Now, here we will take the common denominator and further simplify it, as shown below:
\[\begin{align}
 & \Rightarrow x=\dfrac{2-\dfrac{\left( a+10b \right)\left( 2a-b \right)}{10ab}}{a+2b} \\
 & \Rightarrow x=\dfrac{\left( a+2b \right)\left( -2a+5b \right)}{10ab\left( a+2b \right)} \\
 & \Rightarrow x=\dfrac{-2a+5b}{10ab} \\
 & \Rightarrow x=\dfrac{-2a}{10ab}+\dfrac{5b}{10ab} \\

\end{align}\]
Now, separating the right-hand side and cancelling out the common terms, we get:
\[\begin{align}
  & \Rightarrow x=\dfrac{-2a}{10ab}+\dfrac{5b}{10ab} \\
 & \Rightarrow x=-\dfrac{1}{5b}+\dfrac{1}{2a} \\
\end{align}\]
This gives the value of x.

So the required value of x and y are as follows:
\[x=\dfrac{1}{2a}-\dfrac{1}{5b}\] and \[y=\left( \dfrac{1}{10b}+\dfrac{1}{a} \right)\]

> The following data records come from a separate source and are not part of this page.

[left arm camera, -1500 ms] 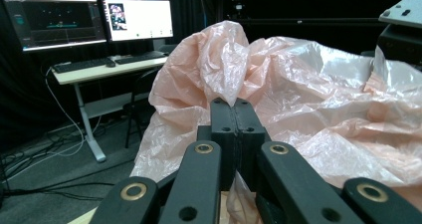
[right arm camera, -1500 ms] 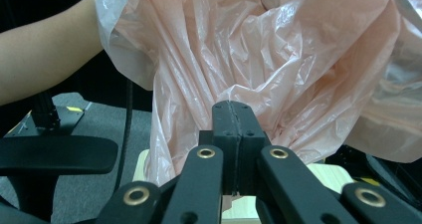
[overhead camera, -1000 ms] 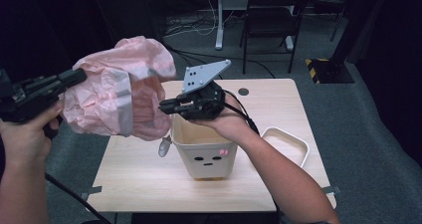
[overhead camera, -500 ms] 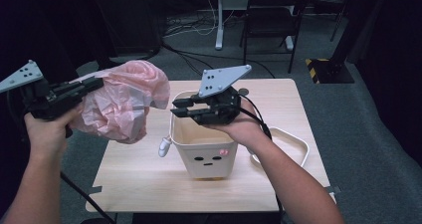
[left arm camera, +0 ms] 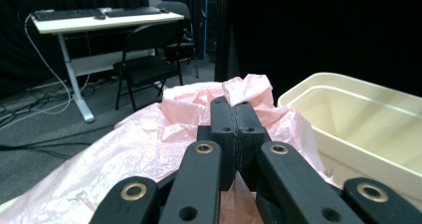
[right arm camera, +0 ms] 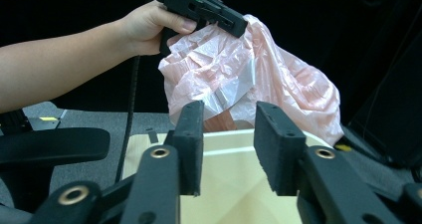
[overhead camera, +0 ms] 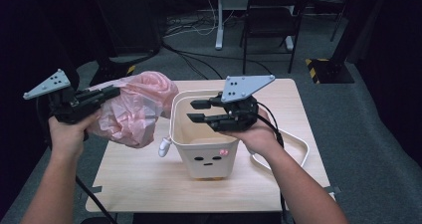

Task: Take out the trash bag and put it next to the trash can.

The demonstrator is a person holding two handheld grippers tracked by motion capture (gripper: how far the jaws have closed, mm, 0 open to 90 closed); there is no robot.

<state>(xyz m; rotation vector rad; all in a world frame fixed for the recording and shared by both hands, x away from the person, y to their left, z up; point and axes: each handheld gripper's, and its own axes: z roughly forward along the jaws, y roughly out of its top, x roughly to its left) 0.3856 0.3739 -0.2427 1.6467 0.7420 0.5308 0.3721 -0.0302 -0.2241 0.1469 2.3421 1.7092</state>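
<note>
**Pink plastic bag held off the table's left edge, beside the cream bin**

High view: pink plastic bag (overhead camera: 133, 109) hung bunched and crumpled at the tip of the left gripper (overhead camera: 107, 93), out past the left edge of the table (overhead camera: 149, 184) and above it. Jaws of that gripper were pressed together, pinching the film. Bag's right side lay just beside the left rim of the cream bin (overhead camera: 204, 152), which stood near the middle of the table with a small face printed on its front wall. A small white tab (overhead camera: 163, 148) hung at the bin's left wall, below the bag. Right gripper (overhead camera: 197, 111) was over the bin's open mouth, pointing toward the bag, jaws spread with nothing between them. A white lid (overhead camera: 293, 149) lay on the table at the bin's right, partly behind the right hand.

Left gripper view: left gripper (left arm camera: 234, 117) had both pads closed flat against each other, pink film gathered around and under them. Bag (left arm camera: 149, 144) spread wide below and to the left. Bin (left arm camera: 358, 119) sat to the right, its inside bare where visible.

Right gripper view: right gripper (right arm camera: 229, 134) had just been opening; pads stood apart, gap empty. Bin's rim (right arm camera: 234, 137) ran across behind them. Beyond, the bag (right arm camera: 278, 79) hung from the left gripper (right arm camera: 234, 27) in the person's left hand (right arm camera: 147, 27).
</note>
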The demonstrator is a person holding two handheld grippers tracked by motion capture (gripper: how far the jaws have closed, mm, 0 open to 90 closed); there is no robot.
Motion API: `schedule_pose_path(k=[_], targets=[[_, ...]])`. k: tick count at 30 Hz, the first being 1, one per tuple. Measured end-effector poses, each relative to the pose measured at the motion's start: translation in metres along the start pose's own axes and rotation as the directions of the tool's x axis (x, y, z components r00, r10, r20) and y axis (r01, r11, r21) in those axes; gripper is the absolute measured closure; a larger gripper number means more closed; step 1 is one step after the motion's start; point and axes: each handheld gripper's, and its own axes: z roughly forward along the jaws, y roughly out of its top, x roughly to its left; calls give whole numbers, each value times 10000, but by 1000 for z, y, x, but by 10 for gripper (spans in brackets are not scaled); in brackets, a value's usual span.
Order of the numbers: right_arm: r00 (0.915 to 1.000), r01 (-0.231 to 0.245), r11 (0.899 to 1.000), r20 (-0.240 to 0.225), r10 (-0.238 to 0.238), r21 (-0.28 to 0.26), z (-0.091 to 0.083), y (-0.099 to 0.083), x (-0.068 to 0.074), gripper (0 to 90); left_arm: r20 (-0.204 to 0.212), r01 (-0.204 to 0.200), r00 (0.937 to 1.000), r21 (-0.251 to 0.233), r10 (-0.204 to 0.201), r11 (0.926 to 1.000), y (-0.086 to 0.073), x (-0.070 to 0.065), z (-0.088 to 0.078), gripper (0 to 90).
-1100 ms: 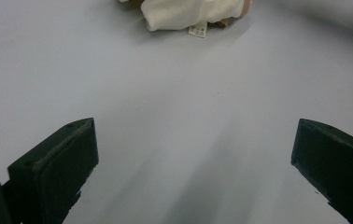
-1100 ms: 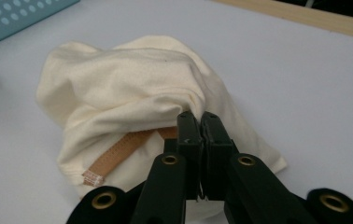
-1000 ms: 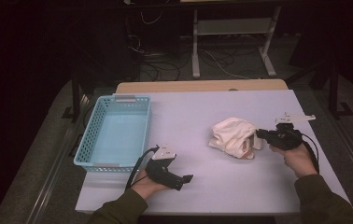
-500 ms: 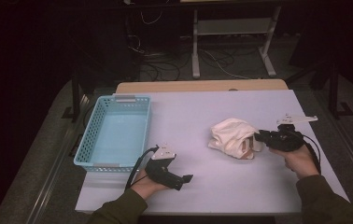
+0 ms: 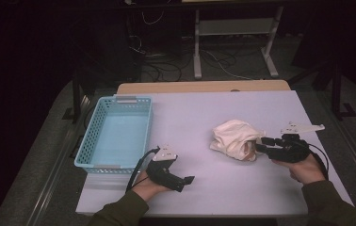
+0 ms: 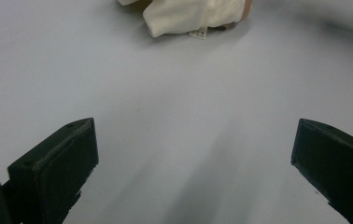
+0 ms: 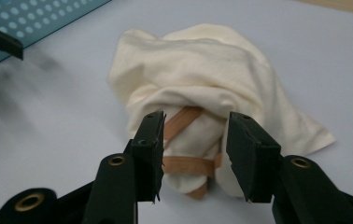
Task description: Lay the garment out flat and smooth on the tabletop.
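A crumpled cream cloth (image 5: 235, 137) with tan straps (image 7: 184, 119) lies right of the table's middle. My right gripper (image 5: 261, 143) sits level at its right edge, pointing left at it. Its jaws have just been opening. In the right gripper view (image 7: 195, 121) they stand apart just short of the cloth (image 7: 202, 70), and the pads do not press on it. My left gripper (image 5: 185, 181) rests near the front edge beside the basket. Its jaws are wide open over bare table (image 6: 193, 140), with the cloth (image 6: 188, 14) farther off.
A light blue plastic basket (image 5: 86, 146) stands at the left of the white table, with nothing in it; its corner (image 7: 34, 18) is in the right gripper view too. A wooden strip (image 5: 204, 87) runs along the far edge. Beyond it are cables and a metal stand on the dark floor.
The right gripper's jaws have opened off the cloth and the hand has drawn back slightly to the right. The cloth stays where it lay. The left hand has not moved.
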Motion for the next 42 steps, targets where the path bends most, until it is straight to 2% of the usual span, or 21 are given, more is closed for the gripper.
schedule_pose_path(k=[6, 7, 10, 21, 35, 42], targets=[[9995, 79, 9992, -321, -67, 389, 5, -8, 9, 552, 16, 2, 10000, -25, -2, 10000, 0, 0, 0, 0], [9986, 73, 9985, -524, -44, 537, 10, -10, 11, 554, 6, -9, 10000, -21, 9, 10000, 0, -1, 0, 0], [9980, 180, 9974, -609, -138, 694, 16, -10, 13, 557, 11, -1, 10000, -8, 1, 10000, 0, -1, 0, 0], [9976, 373, 9917, -622, -298, 1234, 31, -13, 14, 581, 20, -43, 10000, 35, 43, 10000, 0, -1, 1, 0], [9969, 613, 9871, -583, -532, 1480, 43, -12, 15, 625, 24, -59, 10000, 50, 59, 10000, 0, -1, 1, 0], [9956, 835, 9852, -539, -762, 1499, 48, -11, 19, 713, 25, -48, 10000, 38, 47, 10000, 0, -1, 1, 0]])
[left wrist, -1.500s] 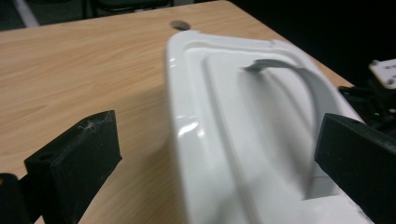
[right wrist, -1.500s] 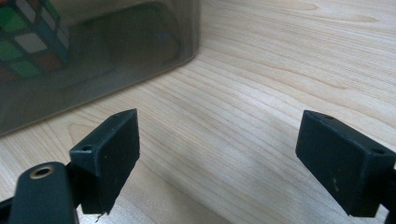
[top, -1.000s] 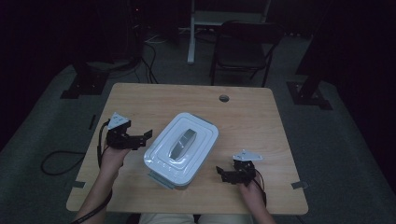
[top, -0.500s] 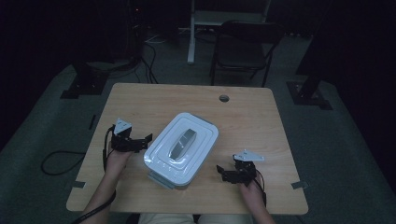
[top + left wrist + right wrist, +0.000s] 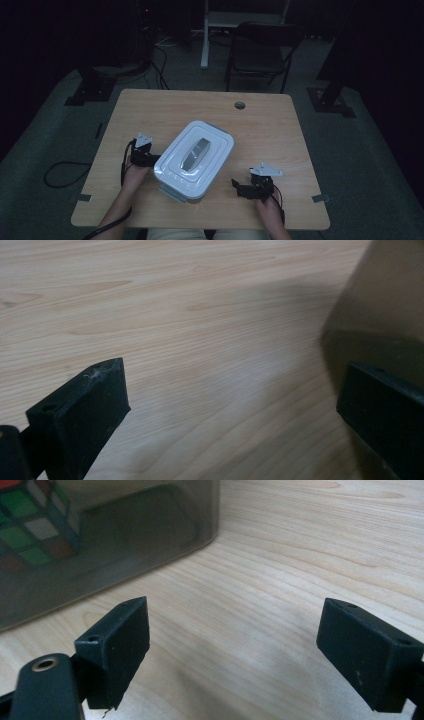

Note: The alternate way to solve this equation would be the elimination method. Where we will make the coefficients of x same in the two given equations, then eliminate the variable x. Now, there will be just one variable y is left and we can easily solve for y. Next, put the value of y in any equation to get the corresponding value of x.